There are claims of returns in productivity -- but I was doing VAX/VMS, UNIX and DG's AOS/VS before many of the New-Hacks were in diapers. There are some returns, rarely -- but that doesn't forgive the losses for most of the time, which most of them ignore. It is like scripting anything -- if it is going to take you more time to script something than you are going to gain by having it scripted, then it probably is a LOSS! But that won't stop some from wasting 10 times more time than they will ever see a return on -- "because it's cool". They like the challenge, and ignore the sensability of what they are doing. But I don't even want to go down this path more -- I'm already going to get 3,000 eMails from rabid UNIX types, and I don't feel like doubling that number on the great Holy debate (that still rages in UNIX circles) over CLI versus GUI, or the mythical returns on productivity by having to learn great series of uninteligible symbols for the sake of saving having to click on something twice.

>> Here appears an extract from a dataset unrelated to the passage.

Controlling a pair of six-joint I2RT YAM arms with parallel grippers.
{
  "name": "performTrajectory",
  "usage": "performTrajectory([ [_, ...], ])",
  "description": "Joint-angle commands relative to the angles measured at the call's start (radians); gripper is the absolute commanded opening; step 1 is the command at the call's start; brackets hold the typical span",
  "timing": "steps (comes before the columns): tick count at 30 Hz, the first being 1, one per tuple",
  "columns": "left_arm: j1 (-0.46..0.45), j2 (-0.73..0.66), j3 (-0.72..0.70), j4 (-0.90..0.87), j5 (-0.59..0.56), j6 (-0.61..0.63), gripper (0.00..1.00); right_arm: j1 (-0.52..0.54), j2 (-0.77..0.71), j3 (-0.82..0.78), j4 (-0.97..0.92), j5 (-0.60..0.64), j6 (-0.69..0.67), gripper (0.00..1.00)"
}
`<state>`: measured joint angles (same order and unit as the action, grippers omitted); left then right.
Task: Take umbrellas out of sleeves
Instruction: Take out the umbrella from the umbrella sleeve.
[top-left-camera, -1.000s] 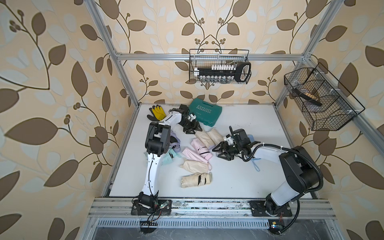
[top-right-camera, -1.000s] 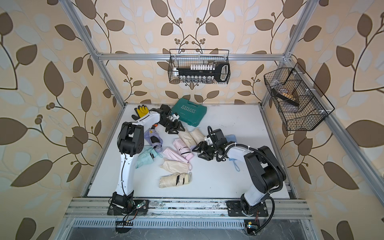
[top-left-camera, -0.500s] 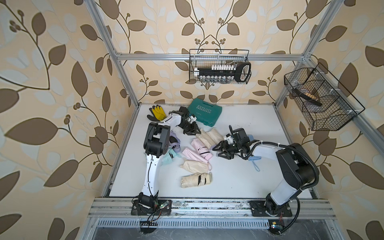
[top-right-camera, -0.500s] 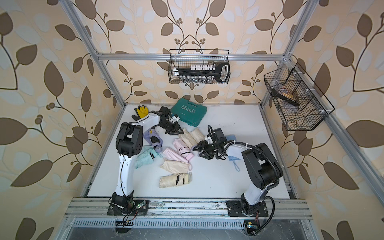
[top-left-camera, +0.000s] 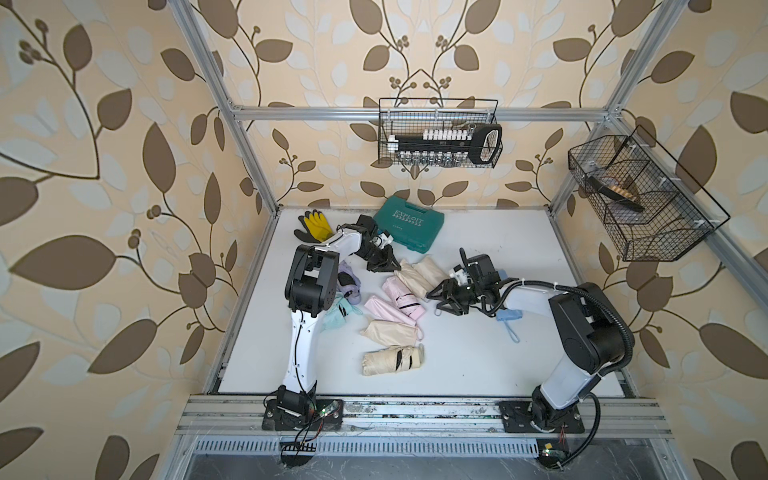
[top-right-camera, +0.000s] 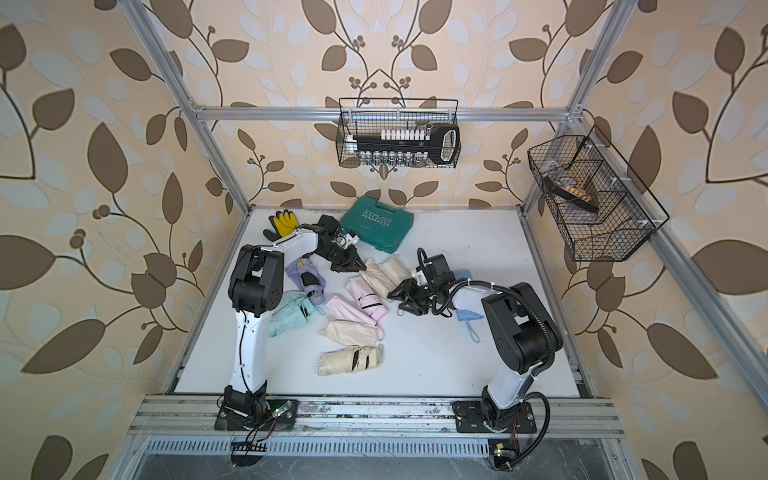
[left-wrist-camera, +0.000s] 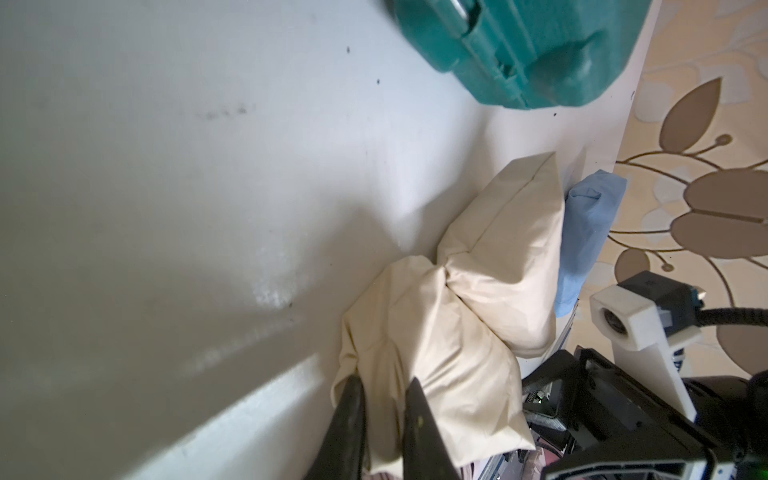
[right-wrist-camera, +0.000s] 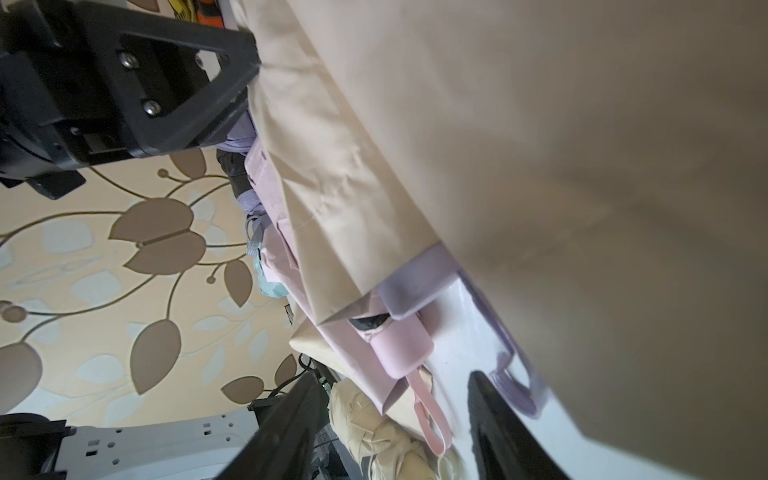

Despite the negatives (or because of them), I look forward to when a Unix Kernel is underneath the Mac OS (Mac OS X). UNIX is the best CLI and old-school OS that is around. Mac OS is the best GUI and new-school OS that is around. All those years of tweaking and geeking has made Unix pretty clean and fast underneath (even if you do have to know too much). UNIX is still a programmer and geeks dream (and users nightmare). What Apple can bring to the game is one clean STANDARDIZED user interface, and lots more standardized behaviors (and Apps). They can make a UNIX that is designed for users (not just geeks). Apple stands the best chance of bringing UNIX functionality to the masses (by hiding most of it) -- while hopefully still giving the geeks enough of what they crave. Let's hope Apple can walk the fine line and give us the best of both worlds, and not the worst. The closer Apple comes, the more they will be ridiculed by the extremists -- so I'll measure Apple's success by the number of complaints coming from UNIX purists (and the number of praises coming from the rest).


For the record, I do know of many good UNIX people, and UNIX people who get the high level, interface, and ease of use stuff. A few even know about the tradeoffs of complexity and configurability. Unfortunately they seem to be the silent majority -- the extremist minority has the bull-horn. Trust me, I know. For trying to explain some of the flaws in UNIX I will be email blasted for days.